Temporally Detailed Hypergraph Neural ODEs for Disease Progression Modeling

TL;DR

This paper introduces TD-HNODE, a novel hypergraph neural ODE model that captures detailed disease progression dynamics from irregular clinical data, improving predictions for diseases like type 2 diabetes.

Contribution

The paper presents a new hypergraph neural ODE framework with a learnable Laplacian for modeling complex, continuous-time disease progression trajectories from real-world EHR data.

Findings

TD-HNODE outperforms baselines in modeling type 2 diabetes progression.

The model effectively captures interdependencies among disease markers.

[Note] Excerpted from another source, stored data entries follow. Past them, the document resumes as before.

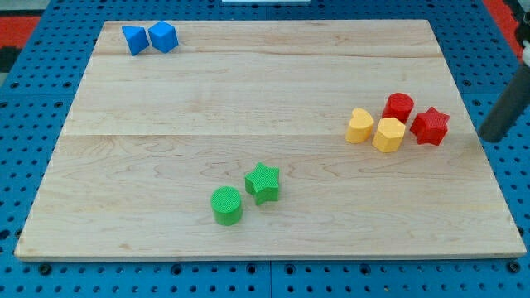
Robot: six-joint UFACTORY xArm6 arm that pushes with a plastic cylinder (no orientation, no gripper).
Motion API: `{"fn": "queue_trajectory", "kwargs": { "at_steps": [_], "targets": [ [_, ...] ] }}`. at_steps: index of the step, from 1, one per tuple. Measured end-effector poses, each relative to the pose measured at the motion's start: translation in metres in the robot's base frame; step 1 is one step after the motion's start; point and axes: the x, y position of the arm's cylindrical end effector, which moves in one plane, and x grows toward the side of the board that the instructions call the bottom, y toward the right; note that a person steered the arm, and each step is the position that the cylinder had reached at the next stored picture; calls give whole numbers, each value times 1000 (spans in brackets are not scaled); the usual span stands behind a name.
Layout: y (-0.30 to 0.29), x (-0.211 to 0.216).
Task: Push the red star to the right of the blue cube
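The approach step is judged to be in hand: my tip (487,136), a plain rod with no tool parts to spread or press together, is seen just off the bench (248,108) edge at the view's right, near the red star (430,126) but apart from it. A long push toward the view's upper left is called for, to land the star right of the blue cube (164,36), which is seen beside a second blue block (135,40). The red cylinder (398,107) and two yellow blocks (359,127) (388,135) crowd the star's left and would likely be swept along, while the green star (263,183) and green cylinder (226,205) lie well clear.

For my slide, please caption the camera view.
My tip waits right of the red star; the blue cube sits top left.
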Motion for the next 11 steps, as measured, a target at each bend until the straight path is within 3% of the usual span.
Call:
{"fn": "queue_trajectory", "kwargs": {
  "at_steps": [2,3,4,5,7,8,9,10,11],
  "targets": [
    [-138,-61],
    [-172,-84],
    [-145,-64],
    [-172,-53],
    [-307,-59],
    [-321,-140],
    [-336,-188],
    [-322,-222],
    [-384,-224]
  ]
}}
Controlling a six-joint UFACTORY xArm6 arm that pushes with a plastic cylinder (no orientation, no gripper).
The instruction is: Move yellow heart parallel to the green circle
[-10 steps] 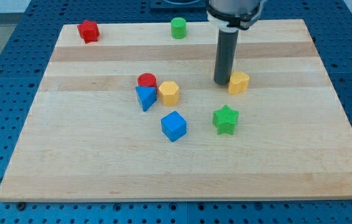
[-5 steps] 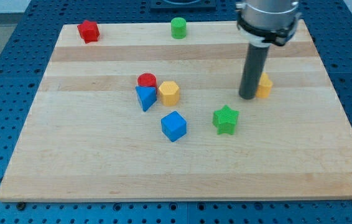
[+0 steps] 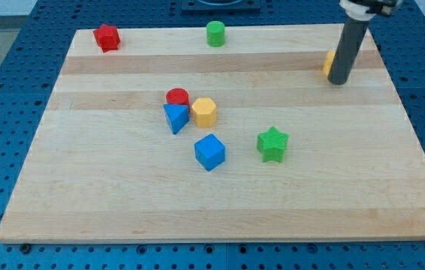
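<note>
Near the board's upper right my tip (image 3: 338,81) – a bare rod, no jaws – nearly hides the yellow heart (image 3: 327,63). Light, stiff, prob. slippery – push its flat side toward the green circle (image 3: 215,34) row.

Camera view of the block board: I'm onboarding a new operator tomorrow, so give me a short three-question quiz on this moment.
1. True or false: my tip is among the central cluster of blocks.
2. Multiple choice: which block sits nearest the blue cube? A) red star-like block B) blue triangle C) green cylinder
3. Fill in: the yellow heart is mostly hidden behind the ____.

Key:
1. False; it is near the view's upper right, against the yellow heart.
2. B
3. rod
</note>
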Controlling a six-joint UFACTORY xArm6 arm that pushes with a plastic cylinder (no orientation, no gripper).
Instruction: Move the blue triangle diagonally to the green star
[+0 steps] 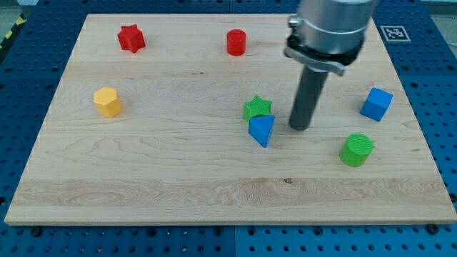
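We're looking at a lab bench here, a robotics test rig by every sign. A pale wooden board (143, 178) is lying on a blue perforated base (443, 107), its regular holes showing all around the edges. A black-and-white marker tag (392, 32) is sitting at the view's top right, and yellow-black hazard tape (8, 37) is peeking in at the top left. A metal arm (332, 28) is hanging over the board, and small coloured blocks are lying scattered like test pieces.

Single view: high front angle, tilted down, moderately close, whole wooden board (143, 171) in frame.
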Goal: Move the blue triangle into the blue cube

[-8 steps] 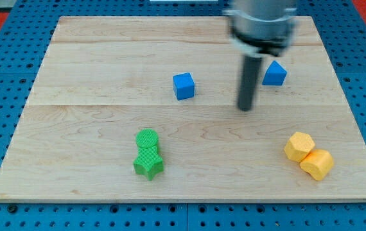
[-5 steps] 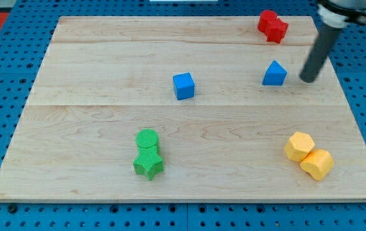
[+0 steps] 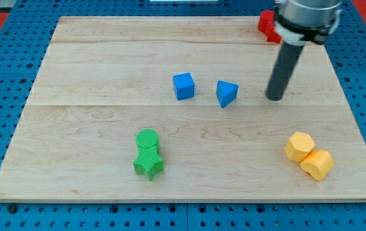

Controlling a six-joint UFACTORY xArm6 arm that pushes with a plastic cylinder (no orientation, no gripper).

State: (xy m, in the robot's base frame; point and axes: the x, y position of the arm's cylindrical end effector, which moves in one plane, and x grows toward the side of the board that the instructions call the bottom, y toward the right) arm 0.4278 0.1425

Experiments demonstrate improved prediction accuracy on clinical datasets.

Abstract

Disease progression modeling aims to characterize and predict how a patient's disease complications worsen over time based on longitudinal electronic health records (EHRs). For diseases such as type 2 diabetes, accurate progression modeling can enhance patient sub-phenotyping and inform effective and timely interventions. However, the problem is challenging due to the need to learn continuous-time progression dynamics from irregularly sampled clinical events amid patient heterogeneity (e.g., different progression rates and pathways). Existing mechanistic and data-driven methods either lack adaptability to learn from real-world data or fail to capture complex continuous-time dynamics on progression trajectories. To address these limitations, we propose Temporally Detailed Hypergraph Neural Ordinary Differential Equation (TD-HNODE), which represents disease progression on clinically recognized trajectories as a temporally detailed hypergraph and learns the continuous-time progression dynamics via a neural ODE framework. TD-HNODE contains a learnable TD-Hypergraph Laplacian that captures the interdependency of disease complication markers within both intra- and inter-progression trajectories. Experiments on two real-world clinical datasets demonstrate that TD-HNODE outperforms multiple baselines in modeling the progression of type 2 diabetes and related cardiovascular diseases.